Beneath this line are the data; copy exactly the part of them that opens with the line containing "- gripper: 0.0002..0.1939" and closes with the line containing "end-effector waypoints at", and only that part.

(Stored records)
╔══

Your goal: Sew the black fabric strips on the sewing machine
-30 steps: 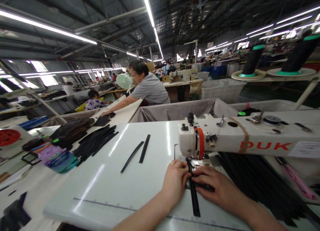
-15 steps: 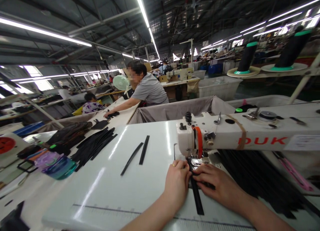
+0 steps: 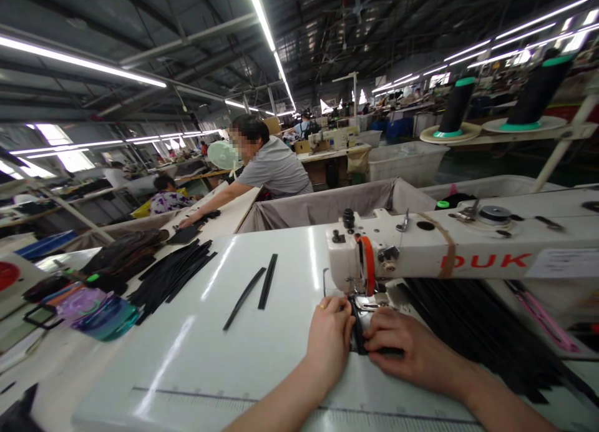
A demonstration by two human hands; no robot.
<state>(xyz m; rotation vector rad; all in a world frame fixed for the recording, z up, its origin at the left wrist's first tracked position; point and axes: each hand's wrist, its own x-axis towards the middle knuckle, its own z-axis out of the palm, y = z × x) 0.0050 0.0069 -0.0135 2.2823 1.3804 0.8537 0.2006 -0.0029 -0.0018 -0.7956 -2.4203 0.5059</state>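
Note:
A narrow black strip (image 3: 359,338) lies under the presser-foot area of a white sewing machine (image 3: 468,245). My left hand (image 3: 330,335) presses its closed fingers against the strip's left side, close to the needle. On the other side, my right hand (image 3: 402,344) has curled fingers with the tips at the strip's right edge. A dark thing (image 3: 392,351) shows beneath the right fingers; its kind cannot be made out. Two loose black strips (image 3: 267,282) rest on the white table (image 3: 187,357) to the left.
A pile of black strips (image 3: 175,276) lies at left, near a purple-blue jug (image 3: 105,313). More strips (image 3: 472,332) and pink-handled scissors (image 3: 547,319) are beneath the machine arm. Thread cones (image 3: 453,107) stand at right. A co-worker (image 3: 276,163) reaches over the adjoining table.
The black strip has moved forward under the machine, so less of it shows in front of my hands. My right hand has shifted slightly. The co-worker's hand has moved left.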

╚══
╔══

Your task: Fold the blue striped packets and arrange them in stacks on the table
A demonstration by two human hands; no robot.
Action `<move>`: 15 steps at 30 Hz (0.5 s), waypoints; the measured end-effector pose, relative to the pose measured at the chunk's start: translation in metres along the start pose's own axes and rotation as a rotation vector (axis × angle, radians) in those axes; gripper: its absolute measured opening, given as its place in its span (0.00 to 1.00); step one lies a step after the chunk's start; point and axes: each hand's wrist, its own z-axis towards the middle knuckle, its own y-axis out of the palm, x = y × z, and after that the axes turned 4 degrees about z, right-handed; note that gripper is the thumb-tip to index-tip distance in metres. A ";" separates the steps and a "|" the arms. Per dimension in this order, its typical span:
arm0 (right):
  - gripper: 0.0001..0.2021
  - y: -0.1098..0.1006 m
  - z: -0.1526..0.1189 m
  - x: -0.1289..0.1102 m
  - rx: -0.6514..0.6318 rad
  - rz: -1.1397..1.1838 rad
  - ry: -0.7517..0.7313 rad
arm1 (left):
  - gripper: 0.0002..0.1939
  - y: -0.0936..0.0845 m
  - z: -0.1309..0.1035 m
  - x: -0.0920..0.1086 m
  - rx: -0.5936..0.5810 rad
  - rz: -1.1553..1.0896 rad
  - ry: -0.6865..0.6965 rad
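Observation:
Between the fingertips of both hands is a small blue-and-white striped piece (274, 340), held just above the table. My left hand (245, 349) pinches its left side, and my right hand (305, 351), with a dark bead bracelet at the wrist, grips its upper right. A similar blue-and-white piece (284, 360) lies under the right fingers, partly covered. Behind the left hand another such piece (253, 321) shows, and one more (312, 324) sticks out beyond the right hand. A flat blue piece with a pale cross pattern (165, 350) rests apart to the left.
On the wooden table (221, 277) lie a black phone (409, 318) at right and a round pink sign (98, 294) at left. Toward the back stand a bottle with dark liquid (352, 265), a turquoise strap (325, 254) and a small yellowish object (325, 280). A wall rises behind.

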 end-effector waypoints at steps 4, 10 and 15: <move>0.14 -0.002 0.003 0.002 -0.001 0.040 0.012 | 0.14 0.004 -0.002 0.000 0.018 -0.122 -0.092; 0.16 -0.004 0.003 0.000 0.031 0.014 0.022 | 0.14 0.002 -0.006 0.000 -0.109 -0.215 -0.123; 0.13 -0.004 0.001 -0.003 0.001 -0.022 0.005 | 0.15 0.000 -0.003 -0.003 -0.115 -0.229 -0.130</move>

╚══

### Exercise result
  - gripper: 0.0002..0.1939
  - y: -0.0936..0.0845 m
  - z: -0.1309..0.1035 m
  - x: -0.0920..0.1086 m
  - rx: -0.5936..0.5810 rad
  - rz: -1.1553..1.0896 rad
  - ry: -0.6865..0.6965 rad
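Observation:
Between the fingertips of both hands is a small blue-and-white striped piece (274, 340), held just above the table. My left hand (245, 349) pinches its left side, and my right hand (305, 351), with a dark bead bracelet at the wrist, grips its upper right. A similar blue-and-white piece (284, 360) lies under the right fingers, partly covered. Behind the left hand another such piece (253, 321) shows, and one more (312, 324) sticks out beyond the right hand. A flat blue piece with a pale cross pattern (165, 350) rests apart to the left.
On the wooden table (221, 277) lie a black phone (409, 318) at right and a round pink sign (98, 294) at left. Toward the back stand a bottle with dark liquid (352, 265), a turquoise strap (325, 254) and a small yellowish object (325, 280). A wall rises behind.
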
 end-effector waypoints at steps 4, 10 and 15: <move>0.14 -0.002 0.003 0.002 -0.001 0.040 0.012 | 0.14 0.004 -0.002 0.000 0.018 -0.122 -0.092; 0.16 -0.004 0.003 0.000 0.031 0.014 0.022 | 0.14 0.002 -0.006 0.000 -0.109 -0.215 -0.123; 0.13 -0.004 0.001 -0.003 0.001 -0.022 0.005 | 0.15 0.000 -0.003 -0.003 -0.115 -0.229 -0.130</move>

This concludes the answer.